Era 1969. Entrei na maioridade, ao mesmo tempo fiquei órfão, e herdei a Quinta. E por não me atraírem as lidas campeiras, arrendei as terras a Estevão e Elvira, agregados que viviam nelas desde antes de eu nascer.

A Quinta me veio por herança materna. Meu bisavô fora de alto cargo dos Dragões do Rei. Pelos serviços prestados, favoreceram-no com terras na Campanha que se espalha ao longo das margens do rio Jacuí, sul do Brasil. Em tais extensões – naqueles dias sem fronteiras – se daria o início de um grande negócio de criação de gado, encerrado por meu pai, que preferiu a agricultura.

Estevão e Elvira moravam num pequeno chalé distante da fazenda. Dei-lhes então uma casa melhor, ficando eles mais próximos às plantações, e ao cemitério da minha família. Do chalé fiz estufa, onde cultivei diversa flora, e na casa paterna, onde permaneci, montei vasta biblioteca. O grande galpão, longo e amplo, que havia na Quinta, continuou a servir de temporária morada a errantes peões que por ali passavam, e pouso fixo a outros empregados que não tinham seu próprio teto. Quanto a mim, poderia teria ido viver numa cidade, aproveitar os prazeres que essa me oferecesse, mas me encantava a solidão que envolvia a Quinta, e os pagos ao redor. E havia a natureza. Admirava-a, observava-a em longos passeios nos quais fazia muitas anotações.

Numa chuvosa manhã, estava a divertir-me com o ótimo Catálogo da Flora Sul-Rio-Grandense, de Henrich R. Dietschi, quando Estevão apareceu portando um inesperado recado: convidava-me um vizinho a visitar seu sítio, e tal convocatória pedia certa urgência. Apesar de tal vizinho e eu vivermos, há muito, naquela região, seria a primeira vez que nos encontraríamos pessoalmente. Abraão era seu nome. O conhecia apenas de vista, assim como à sua filha, Lúcia. Estranheza e curiosidade me instigaram e logo estávamos a degustar um chá cujo sabor eu tentava reconhecer. Tal essência, de início mostrava-se amarga, ácida, depois liberava um gosto adocicado, e refrescante, e eu a sorvia com mais avidez.

Era a primeira vez que eu entrava na casa de Abraão: um prédio simples, de madeira e de poucas peças, cercado por inúmeros canteiros que formavam um irregular tapete de vistosos e variados tons de verde. Por dentro muitos livros se espalhavam. Amarfanhadas, rabiscadas, surradas edições que indicavam um constante manuseio, a maioria tratava do poder das plantas e da cura dos males do corpo, da mente e do espirito por métodos diversos.

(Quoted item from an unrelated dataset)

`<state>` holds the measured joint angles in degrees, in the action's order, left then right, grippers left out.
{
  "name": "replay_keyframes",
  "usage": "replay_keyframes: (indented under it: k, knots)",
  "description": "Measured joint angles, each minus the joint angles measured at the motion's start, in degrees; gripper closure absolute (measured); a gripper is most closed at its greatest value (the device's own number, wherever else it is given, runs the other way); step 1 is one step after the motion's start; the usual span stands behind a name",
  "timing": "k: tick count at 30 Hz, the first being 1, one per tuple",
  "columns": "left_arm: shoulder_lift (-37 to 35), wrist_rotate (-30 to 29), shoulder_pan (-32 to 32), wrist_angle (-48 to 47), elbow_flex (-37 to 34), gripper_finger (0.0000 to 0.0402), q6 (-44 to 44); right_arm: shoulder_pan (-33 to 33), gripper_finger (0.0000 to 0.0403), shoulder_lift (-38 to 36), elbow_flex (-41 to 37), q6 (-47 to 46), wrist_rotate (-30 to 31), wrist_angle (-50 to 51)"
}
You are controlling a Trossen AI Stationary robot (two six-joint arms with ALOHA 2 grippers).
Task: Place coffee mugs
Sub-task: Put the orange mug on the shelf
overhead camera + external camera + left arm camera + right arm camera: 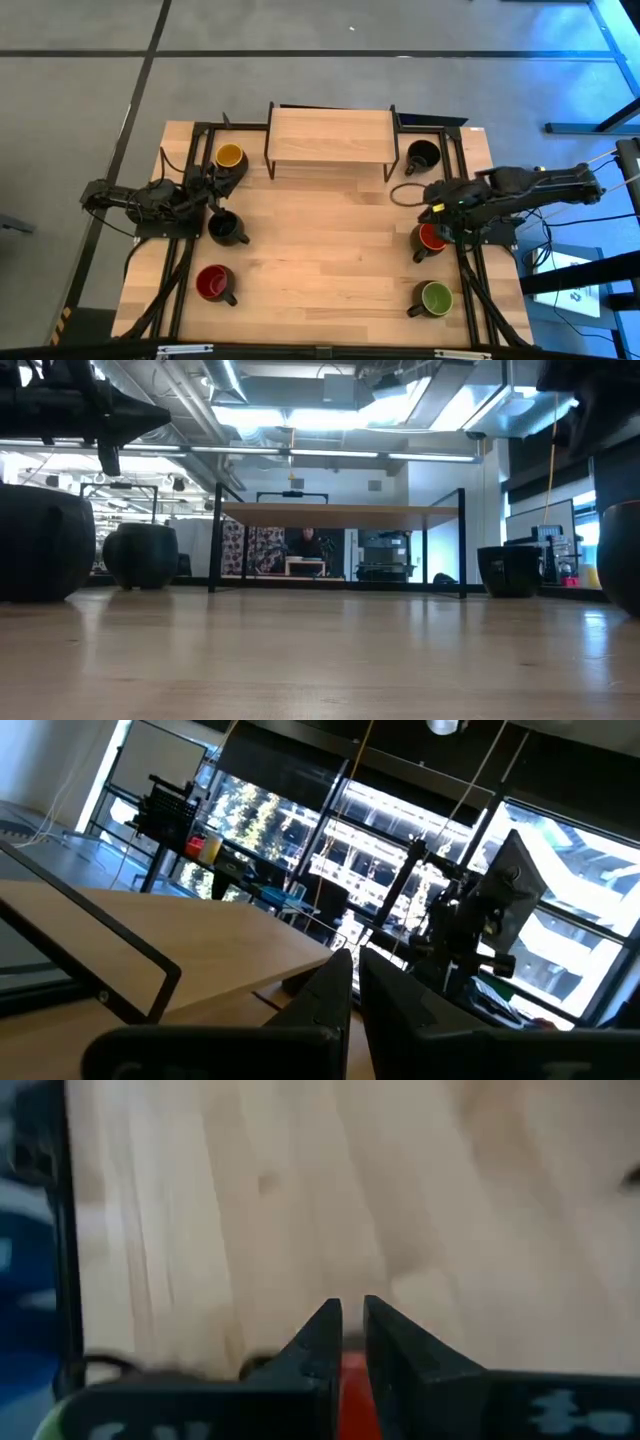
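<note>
At this moment you had six coffee mugs spread on the wooden table (320, 250), three down each side of the high view. On the left stood the yellow-lined mug (230, 156) at the top, a black-lined mug (224, 228) below it, and a red-lined mug (213, 284) toward the lower left. On the right were another black-lined mug (422, 154) beside the small wooden shelf (330, 136), a second red-lined mug (430, 240) and the green-lined mug (436, 297) at the lower right. Your left gripper (356, 982) sat at the left edge between the yellow and black mugs, its jaws closed on nothing. Your right gripper (353, 1335) hung over the red mug on the right, jaws nearly together with only a thin slit between them; it appeared to hold nothing, though the wrist view was too blurred to be sure.
</note>
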<state>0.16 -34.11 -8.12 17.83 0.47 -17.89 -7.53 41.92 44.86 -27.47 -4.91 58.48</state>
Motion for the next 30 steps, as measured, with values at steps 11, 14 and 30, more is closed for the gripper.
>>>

Chamou-me a atenção, numa prateleira, minúsculas estatuetas. Vistas de perto, porém, eram raízes. Por certas proporções e enlaces, elas imitavam de forma extraordinariamente perfeita, partes da anatomia humana.

Quanto ao meu anfitrião, era ele moreno, magro, espichado. Um tímido branco invadia seus cabelos contrastando de modo belo com o negror dos mesmos. Os olhos grandes, portadores de um brilho jovial, passavam uma calma que tinha eco na sua forma de pronunciar as palavras. Rosto e pescoço sulcavam-se como um solo estriado pela seca. Os grandes pés – em sandálias – e mãos alongavam-se cobertos por saltadas veias de diferentes espessuras, e tinha eu a impressão de que Abraão se enraizava no lugar onde sentava. Sobre ele, na verdade eu já sabia algumas coisas. Uma, que trabalhava com ervas, ervas que tinham o poder de curar, reavivar, rejuvenescer. A outra, que, quando chegara, anos atrás, trazia consigo a filha e uma aura de boatos que tinham a ver com o misterioso sumiço de sua esposa. Mas Abraão, por um irrepreensível caráter, foi fazendo com que as especulações sobre tal caso se desvanecessem até não mais servirem de preocupação a ninguém. Depois de várias xícaras de chá, ele entabulou por aquele que era o real motivo do convite.

Mas e Lúcia? Essa passara pela sala só uma vez. Sem nenhum barulho, nenhuma palavra. Era o mesmo tênue ser que algumas vezes eu vira em dias primaveris e de verão, sempre vestida de branco, ocasiões em que parecia pairar sobre as verdes coxilhas, e falava, não com animais ou outros humanos – estava sempre só – mas com entes imaginários, invisíveis à nossa comum percepção.

Já nos vinte anos, tinha ainda ar pueril. De baixa estatura, corpo quase sem contornos, os seios pouco perceptíveis, as mãos pequeninas, assim como os pés, esses em trançados chinelos. Sedutor era o contraste da pequena boca com a opulência dos lábios que a emolduravam. A rósea borda de cima, salientando-se por uma leve projeção causada pelos dois principais dentes superiores, dava-lhe um ar de peraltice e lembrava certos animaizinhos das histórias infantis. Os olhos, quietos e atentos, enormes e oníricas esmeraldas dentro das quais as pupilas – tronos negros – ganhavam contornos mais definidos pelo brilho que as circundava. Da cor do trigo em pleno viço era a vasta cabeleira a descer sobre seus ombros. A palidez da pele e a clareza, do longo e translúcido vestido que a cobria, se uniam quase indistintas. Enquanto atravessava o aposento e desaparecia para outra peça, ela sorria, era um enigmático sorriso, e dirigido a mim.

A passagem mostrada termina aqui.